I hope this gets its class action certification and jury trial, and I'm looking forward to kicking back with a bag of popcorn and watching the show. If he started a GoFundMe or something I'd be happy to make a substantial contribution to his legal fees.

It's long past the time bad actors like this who give you no real choice or control over the products you are buying start to be brought to justice.

nojvek
0 replies
5h57m

In this age of cars I want dumb cars with an engine that I could optionally plug in my smart thing if I wanted.

Even Toyota has gone too smart with their in tune crap.

Give me a cockroach car that survives for 50 years. No other bells and whistles. Just some connectors for them.

newprint
0 replies
18h28m

I wounder if this is true for older vehicles. I have 2018 vehicle with OnStar that is definitely has cell access (I could start it remotely).

koolba
0 replies
17h6m

How much do they actually get for this per vehicle?

I feel like the answer to the that would explain a lot.

jmakov
0 replies
8h12m

How we came to a stage where your iris is being monitored in your car, including mic and video recording and all your contact being uploaded as soon as you connect to the entertainment sys... and nobody gives a fuck. It's beyond my understanding.

chiefalchemist
0 replies
16h37m

But what if the automakers' solution going forward is to not make the feature optional? That the service gets baked into the price? They turn it on. They leave it on. Especially with a lease, won't they have a legal angle to protecting their property?
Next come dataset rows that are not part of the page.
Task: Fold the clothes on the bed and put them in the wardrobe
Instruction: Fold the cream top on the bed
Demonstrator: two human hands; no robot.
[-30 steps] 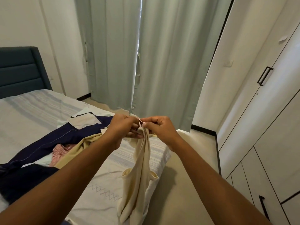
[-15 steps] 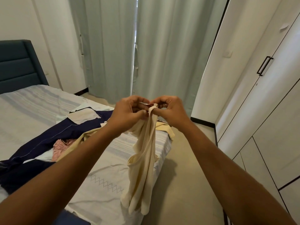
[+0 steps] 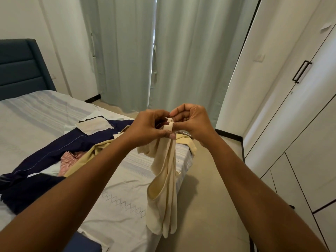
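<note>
Head view shows the left hand and right hand side by side, both pinching the strap of a cream vest; it hangs below them, long axis upright, beside the bed edge; the wardrobe stands nearer the right hand.

both hands raised over bed corner. left hand and right hand pinch strap of cream top; it hangs limp. navy garment on bed; wardrobe at right.
</note>
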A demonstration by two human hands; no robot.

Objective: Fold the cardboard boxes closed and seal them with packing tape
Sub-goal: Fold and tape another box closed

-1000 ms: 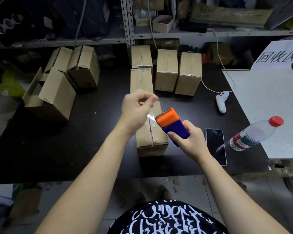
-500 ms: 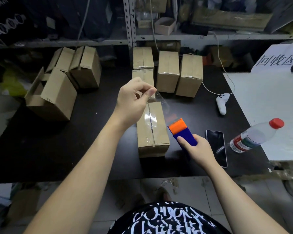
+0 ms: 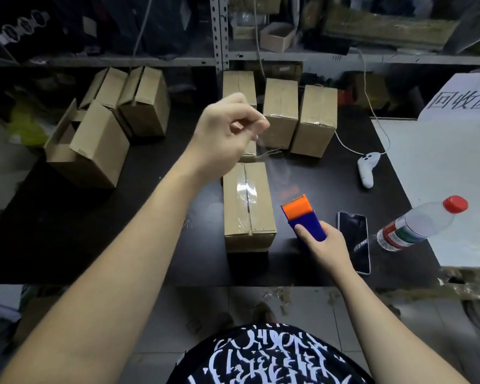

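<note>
A closed cardboard box (image 3: 247, 206) lies lengthwise near the front of the black table (image 3: 94, 231), with a short piece of clear tape across its top seam. My right hand (image 3: 323, 245) grips an orange and blue tape dispenser (image 3: 302, 216) just right of the box. My left hand (image 3: 227, 134) is raised above the box's far end and pinches the free end of the clear tape strip (image 3: 272, 164), which stretches back down to the dispenser.
Taped boxes (image 3: 280, 115) stand at the back centre and open boxes (image 3: 94, 145) at the left. A phone (image 3: 354, 239), a white controller (image 3: 367, 167) with its cable and a water bottle (image 3: 419, 225) lie to the right, near a white table (image 3: 441, 162).
My left hand has pulled the tape end up and away from the dispenser. My right hand has lowered the dispenser to the right of the box.
</note>
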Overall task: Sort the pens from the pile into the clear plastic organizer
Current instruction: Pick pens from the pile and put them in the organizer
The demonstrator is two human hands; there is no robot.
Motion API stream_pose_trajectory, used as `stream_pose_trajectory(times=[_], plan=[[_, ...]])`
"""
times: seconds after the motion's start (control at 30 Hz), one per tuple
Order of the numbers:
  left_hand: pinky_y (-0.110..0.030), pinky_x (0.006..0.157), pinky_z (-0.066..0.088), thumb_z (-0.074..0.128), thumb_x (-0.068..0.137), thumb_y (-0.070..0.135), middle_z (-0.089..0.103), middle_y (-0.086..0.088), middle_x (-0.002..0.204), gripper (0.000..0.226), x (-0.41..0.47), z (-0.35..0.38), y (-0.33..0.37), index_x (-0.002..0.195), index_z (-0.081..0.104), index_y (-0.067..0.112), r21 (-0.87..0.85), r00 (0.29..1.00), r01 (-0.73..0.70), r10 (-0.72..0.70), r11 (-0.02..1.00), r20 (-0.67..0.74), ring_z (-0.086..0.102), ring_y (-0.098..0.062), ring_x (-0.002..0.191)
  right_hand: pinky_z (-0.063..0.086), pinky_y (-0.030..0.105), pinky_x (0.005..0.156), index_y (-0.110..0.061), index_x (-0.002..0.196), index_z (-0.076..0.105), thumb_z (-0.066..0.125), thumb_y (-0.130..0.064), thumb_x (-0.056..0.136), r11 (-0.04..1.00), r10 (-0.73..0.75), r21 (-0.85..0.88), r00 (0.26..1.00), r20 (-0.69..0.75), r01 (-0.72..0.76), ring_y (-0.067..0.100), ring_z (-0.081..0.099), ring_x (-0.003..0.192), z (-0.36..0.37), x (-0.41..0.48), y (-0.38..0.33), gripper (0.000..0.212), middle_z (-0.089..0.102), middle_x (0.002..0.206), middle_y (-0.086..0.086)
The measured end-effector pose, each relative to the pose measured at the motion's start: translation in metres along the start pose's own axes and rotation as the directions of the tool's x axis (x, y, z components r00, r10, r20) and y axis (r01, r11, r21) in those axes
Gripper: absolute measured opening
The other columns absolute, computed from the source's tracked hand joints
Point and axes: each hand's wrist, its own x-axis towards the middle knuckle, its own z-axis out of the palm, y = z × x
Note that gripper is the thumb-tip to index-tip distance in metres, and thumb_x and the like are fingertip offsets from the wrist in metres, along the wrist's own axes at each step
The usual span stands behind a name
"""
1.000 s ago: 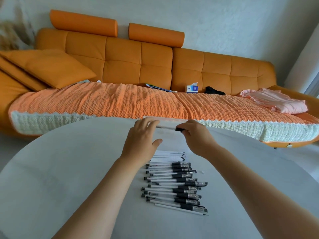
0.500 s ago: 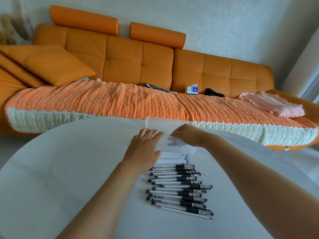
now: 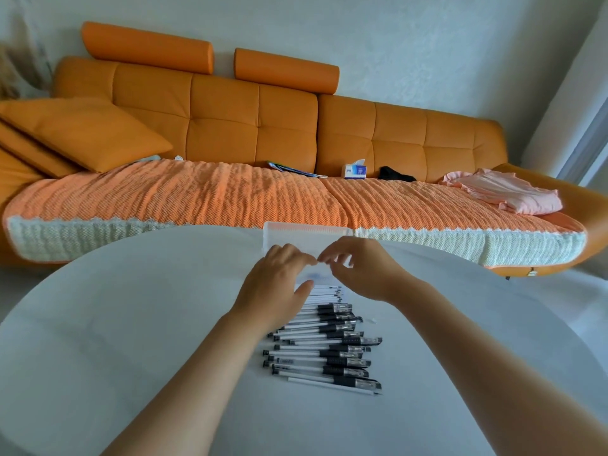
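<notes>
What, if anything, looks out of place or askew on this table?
Only a small white scrap lying loose on the table, right of the pens; the nearest pen lies slightly slanted.

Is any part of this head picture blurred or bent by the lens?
Head view: the fingertips of the left hand and right hand are motion-blurred; the pens are sharp; the wide lens bows the table edge and the sofa.

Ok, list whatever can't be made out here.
Head view, all of it:
The clear organizer's contents, behind the left hand and right hand.
Whether the right hand pinches a pen: its fingers are motion-blurred.
Upper pens' left ends, under the left hand.
Tissue box print: too small.
</notes>
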Motion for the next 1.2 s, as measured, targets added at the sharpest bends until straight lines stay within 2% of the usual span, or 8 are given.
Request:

My concern this might become a "be careful what you wish for"?

calvinmorrison
0 replies
17h29m

nothing will happen until heads literally roll, everything else is just business.

Pokerface777
0 replies
17h55m

Hopefully more class action lawsuits follow for other car manufacturers...

BenFranklin100
0 replies
18h16m

This is good news. I hope this serves as inspiration for future cases against app developers, Google, Microsoft, Facebook, and all who are not upfront about their data and privacy practices.

7thaccount
0 replies
17h21m

This all makes me so angry. It's so messed up.